● Required work:
Would you write out every record that follows exactly, with the pictures left out?

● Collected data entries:
◇ ◇ ◇ ◇ ◇
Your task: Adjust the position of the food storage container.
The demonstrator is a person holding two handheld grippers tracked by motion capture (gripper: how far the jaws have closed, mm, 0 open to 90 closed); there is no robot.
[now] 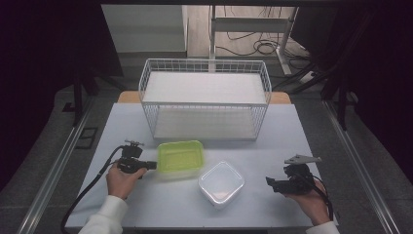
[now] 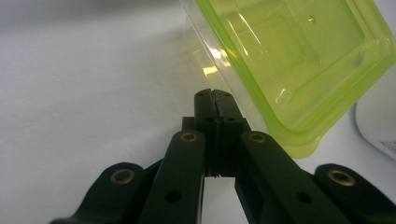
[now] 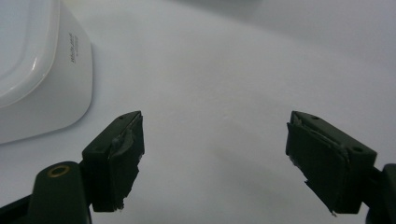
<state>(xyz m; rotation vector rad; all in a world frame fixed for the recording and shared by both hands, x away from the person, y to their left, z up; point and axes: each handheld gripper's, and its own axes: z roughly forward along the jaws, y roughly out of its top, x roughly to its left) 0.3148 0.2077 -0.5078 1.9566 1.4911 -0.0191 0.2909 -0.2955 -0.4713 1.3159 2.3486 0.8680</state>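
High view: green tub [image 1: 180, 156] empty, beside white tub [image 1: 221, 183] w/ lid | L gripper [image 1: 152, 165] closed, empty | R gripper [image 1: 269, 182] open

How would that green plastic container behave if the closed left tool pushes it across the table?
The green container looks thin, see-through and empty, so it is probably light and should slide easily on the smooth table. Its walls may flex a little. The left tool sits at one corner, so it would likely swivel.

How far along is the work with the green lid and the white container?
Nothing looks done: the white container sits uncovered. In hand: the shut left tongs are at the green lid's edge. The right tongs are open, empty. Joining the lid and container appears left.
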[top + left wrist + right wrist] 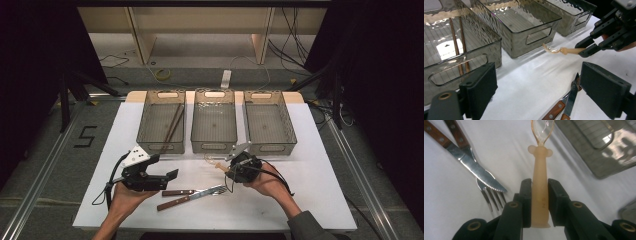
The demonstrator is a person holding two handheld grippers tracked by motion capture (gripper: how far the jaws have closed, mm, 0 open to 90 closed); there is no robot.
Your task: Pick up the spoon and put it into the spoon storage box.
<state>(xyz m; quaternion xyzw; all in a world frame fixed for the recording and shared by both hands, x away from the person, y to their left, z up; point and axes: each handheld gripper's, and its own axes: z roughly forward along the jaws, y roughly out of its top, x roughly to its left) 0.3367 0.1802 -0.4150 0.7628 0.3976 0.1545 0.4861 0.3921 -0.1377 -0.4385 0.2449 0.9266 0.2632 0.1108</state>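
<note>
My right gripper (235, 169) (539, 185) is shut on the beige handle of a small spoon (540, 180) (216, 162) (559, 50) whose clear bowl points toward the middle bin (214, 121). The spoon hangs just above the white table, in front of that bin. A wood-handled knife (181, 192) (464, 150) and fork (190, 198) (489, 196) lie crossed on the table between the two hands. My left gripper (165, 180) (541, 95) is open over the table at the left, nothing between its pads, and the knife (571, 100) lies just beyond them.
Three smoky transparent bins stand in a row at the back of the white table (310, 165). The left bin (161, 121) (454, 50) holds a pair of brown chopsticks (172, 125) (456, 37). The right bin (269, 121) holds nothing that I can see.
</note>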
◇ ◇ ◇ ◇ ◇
● Your response:
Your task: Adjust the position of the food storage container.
The demonstrator is a person holding two handheld grippers tracked by motion capture (gripper: how far the jaws have closed, mm, 0 open to 90 closed); there is no robot.
[now] 
[now] 
[now] 
<state>(xyz m; rotation vector rad; all in a world frame fixed for the recording and shared by both hands, x away from the person, y to their left, z up; point and axes: each handheld gripper's, and its own axes: z roughly forward along the jaws, y roughly out of its top, x roughly to its left) 0.3148 0.2077 -0.5078 1.9566 1.4911 -0.0191 0.2909 -0.2955 -0.4713 1.3159 2.3486 0.8680</state>
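High view: green tub [image 1: 180, 156] empty, beside white tub [image 1: 221, 183] w/ lid | L gripper [image 1: 152, 165] closed, empty | R gripper [image 1: 269, 182] open

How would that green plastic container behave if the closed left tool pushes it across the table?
The green container looks thin, see-through and empty, so it is probably light and should slide easily on the smooth table. Its walls may flex a little. The left tool sits at one corner, so it would likely swivel.

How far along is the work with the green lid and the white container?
Nothing looks done: the white container sits uncovered. In hand: the shut left tongs are at the green lid's edge. The right tongs are open, empty. Joining the lid and container appears left.
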[top + left wrist + right wrist] 
The demonstrator is a person holding two handheld grippers tracked by motion capture (gripper: how far the jaws have closed, mm, 0 open to 90 closed); there is no robot.
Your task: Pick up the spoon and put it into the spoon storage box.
<state>(xyz m; quaternion xyzw; all in a world frame fixed for the recording and shared by both hands, x away from the person, y to their left, z up; point and axes: each handheld gripper's, and its own axes: z roughly forward along the jaws, y roughly out of its top, x roughly to its left) 0.3367 0.1802 -0.4150 0.7628 0.3976 0.1545 0.4861 0.3921 -0.1377 -0.4385 0.2449 0.9266 0.2632 0.1108</state>
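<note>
My right gripper (235, 169) (539, 185) is shut on the beige handle of a small spoon (540, 180) (216, 162) (559, 50) whose clear bowl points toward the middle bin (214, 121). The spoon hangs just above the white table, in front of that bin. A wood-handled knife (181, 192) (464, 150) and fork (190, 198) (489, 196) lie crossed on the table between the two hands. My left gripper (165, 180) (541, 95) is open over the table at the left, nothing between its pads, and the knife (571, 100) lies just beyond them.
Three smoky transparent bins stand in a row at the back of the white table (310, 165). The left bin (161, 121) (454, 50) holds a pair of brown chopsticks (172, 125) (456, 37). The right bin (269, 121) holds nothing that I can see.
</note>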

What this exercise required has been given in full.